Task goal>
Scan the records beneath this line for the line holding "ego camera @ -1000" and the line holding "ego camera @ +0", then transcribe exactly those two and all lines between.

Data extract>
────
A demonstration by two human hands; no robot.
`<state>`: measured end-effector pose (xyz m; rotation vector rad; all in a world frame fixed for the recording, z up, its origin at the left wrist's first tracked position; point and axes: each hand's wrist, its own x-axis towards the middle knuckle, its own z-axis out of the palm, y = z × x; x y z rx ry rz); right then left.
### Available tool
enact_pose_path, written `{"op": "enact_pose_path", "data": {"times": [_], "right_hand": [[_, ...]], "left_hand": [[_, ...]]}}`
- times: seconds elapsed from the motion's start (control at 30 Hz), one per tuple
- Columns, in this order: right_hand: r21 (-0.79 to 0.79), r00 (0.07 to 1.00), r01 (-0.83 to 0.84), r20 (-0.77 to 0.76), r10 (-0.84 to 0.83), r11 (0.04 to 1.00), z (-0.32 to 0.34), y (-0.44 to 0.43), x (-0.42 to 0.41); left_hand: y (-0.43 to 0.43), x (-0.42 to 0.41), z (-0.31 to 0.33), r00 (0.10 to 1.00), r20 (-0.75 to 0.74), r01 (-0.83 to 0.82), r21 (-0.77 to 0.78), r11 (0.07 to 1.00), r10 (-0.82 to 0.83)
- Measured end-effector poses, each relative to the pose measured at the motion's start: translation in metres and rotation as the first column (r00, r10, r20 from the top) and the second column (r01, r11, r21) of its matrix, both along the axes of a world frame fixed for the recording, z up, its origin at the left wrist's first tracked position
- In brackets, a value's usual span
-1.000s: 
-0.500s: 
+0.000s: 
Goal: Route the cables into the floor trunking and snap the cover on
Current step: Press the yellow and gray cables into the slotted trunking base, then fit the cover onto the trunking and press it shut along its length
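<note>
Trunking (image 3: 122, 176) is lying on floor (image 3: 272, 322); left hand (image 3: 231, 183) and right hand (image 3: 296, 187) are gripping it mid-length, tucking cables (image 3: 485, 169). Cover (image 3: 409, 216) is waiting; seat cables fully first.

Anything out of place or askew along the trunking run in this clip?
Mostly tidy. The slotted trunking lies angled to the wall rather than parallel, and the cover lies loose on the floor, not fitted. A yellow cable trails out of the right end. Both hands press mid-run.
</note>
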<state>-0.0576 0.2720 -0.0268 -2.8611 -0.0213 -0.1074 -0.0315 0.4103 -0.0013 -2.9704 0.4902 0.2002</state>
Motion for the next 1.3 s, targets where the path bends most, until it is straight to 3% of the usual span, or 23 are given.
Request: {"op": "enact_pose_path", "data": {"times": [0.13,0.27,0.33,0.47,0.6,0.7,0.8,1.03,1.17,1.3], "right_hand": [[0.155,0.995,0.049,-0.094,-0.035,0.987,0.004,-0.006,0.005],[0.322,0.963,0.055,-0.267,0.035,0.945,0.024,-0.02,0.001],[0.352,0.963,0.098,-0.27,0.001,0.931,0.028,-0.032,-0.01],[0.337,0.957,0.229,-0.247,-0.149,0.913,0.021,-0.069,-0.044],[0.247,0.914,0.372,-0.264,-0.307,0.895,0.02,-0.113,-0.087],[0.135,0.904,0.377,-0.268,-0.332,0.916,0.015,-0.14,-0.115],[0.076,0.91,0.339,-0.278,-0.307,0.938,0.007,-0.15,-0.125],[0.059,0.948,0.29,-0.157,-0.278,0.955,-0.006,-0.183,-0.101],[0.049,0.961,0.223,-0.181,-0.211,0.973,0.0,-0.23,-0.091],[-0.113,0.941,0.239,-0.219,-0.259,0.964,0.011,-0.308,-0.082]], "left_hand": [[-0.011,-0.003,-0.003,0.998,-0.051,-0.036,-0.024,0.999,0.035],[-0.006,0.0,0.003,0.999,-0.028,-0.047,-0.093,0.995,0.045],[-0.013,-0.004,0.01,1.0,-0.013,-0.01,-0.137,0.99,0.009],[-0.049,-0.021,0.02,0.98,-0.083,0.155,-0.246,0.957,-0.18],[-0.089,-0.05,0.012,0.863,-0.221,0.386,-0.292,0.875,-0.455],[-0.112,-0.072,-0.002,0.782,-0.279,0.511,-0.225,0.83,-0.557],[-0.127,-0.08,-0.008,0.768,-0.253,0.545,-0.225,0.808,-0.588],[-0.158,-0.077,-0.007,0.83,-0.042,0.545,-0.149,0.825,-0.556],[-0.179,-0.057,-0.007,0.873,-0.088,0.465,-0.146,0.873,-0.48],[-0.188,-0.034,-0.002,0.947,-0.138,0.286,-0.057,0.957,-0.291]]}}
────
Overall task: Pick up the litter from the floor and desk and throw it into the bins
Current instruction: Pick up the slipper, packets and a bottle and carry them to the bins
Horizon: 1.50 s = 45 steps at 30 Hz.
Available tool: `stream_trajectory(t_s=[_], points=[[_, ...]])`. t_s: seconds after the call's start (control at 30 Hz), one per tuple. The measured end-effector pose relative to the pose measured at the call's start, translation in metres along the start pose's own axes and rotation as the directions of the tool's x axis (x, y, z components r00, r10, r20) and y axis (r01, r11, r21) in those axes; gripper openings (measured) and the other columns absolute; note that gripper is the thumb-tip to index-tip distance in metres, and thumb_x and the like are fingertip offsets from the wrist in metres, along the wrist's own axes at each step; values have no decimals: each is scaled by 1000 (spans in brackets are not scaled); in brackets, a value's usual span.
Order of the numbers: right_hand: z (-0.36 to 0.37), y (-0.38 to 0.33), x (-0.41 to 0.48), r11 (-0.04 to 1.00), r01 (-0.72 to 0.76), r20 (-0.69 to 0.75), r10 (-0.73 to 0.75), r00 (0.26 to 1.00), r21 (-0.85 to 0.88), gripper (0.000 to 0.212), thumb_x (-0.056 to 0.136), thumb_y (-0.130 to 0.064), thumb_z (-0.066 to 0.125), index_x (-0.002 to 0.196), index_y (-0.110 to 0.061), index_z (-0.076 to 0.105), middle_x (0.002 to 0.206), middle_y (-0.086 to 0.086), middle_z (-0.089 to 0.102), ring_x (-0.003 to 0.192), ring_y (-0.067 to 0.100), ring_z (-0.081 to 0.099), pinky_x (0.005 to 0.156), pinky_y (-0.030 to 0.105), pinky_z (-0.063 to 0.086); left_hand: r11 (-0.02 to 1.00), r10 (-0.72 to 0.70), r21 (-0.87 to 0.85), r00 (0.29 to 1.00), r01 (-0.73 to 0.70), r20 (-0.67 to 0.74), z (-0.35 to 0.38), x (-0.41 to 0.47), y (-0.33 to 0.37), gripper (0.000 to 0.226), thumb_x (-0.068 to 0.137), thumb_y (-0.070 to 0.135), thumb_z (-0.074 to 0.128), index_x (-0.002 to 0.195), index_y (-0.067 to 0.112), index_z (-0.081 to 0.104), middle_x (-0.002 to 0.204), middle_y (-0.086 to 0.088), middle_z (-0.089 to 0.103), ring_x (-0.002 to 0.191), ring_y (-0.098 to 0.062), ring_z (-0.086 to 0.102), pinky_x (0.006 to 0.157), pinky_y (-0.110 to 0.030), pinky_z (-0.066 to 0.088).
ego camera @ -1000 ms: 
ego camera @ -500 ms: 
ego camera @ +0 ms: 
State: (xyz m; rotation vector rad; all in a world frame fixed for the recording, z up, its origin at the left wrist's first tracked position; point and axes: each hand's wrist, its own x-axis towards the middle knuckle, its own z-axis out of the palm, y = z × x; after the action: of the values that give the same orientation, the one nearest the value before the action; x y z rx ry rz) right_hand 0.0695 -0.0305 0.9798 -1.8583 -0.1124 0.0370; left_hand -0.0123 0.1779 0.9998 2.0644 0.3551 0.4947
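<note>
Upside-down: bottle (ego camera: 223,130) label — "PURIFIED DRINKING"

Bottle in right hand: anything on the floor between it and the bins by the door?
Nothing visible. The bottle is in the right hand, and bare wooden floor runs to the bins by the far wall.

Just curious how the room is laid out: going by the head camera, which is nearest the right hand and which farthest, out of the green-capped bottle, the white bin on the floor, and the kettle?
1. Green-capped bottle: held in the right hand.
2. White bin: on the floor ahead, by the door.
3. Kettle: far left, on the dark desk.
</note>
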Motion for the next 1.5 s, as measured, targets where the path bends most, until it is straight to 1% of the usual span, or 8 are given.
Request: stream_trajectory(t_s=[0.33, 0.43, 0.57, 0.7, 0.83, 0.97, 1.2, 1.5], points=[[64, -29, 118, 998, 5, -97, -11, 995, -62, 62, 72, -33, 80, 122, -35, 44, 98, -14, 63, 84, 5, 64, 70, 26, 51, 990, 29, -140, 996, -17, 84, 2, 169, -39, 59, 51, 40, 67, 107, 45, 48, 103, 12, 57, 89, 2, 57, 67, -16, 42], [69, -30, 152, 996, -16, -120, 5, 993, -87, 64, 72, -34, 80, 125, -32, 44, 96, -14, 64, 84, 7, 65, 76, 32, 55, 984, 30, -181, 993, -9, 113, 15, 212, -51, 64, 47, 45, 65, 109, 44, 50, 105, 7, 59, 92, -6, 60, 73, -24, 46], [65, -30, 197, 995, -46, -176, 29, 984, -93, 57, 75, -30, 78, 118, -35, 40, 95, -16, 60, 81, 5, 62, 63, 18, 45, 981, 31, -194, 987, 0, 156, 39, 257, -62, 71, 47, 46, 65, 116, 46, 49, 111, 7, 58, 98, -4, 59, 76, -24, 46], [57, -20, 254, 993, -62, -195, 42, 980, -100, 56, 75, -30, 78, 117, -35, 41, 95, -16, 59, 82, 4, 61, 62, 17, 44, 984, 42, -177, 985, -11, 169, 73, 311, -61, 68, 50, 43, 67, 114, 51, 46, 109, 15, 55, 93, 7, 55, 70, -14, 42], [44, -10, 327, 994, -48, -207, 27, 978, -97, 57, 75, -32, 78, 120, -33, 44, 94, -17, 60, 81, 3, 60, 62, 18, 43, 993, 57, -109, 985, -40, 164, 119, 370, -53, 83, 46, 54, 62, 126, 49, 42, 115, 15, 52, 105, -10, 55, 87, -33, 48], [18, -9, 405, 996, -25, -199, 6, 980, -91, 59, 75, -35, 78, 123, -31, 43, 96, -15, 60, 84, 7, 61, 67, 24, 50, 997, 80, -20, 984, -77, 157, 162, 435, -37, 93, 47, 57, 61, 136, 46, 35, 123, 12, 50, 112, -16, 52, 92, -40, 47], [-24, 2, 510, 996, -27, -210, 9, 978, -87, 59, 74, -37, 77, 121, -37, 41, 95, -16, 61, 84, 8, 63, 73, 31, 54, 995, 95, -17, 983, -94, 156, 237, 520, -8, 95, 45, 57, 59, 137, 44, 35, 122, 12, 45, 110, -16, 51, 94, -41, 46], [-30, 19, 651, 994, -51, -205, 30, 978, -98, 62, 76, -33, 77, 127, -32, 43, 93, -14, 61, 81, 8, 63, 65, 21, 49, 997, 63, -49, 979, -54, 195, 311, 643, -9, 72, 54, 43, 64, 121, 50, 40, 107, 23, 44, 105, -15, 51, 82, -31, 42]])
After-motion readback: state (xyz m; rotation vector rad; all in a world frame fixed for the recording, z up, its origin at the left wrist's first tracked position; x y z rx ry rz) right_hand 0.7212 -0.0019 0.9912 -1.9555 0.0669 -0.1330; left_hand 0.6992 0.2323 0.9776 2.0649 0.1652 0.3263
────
Response to this exercise>
ego camera @ -1000 ms: 
ego camera @ -500 ms: 
ego camera @ +0 ms: 

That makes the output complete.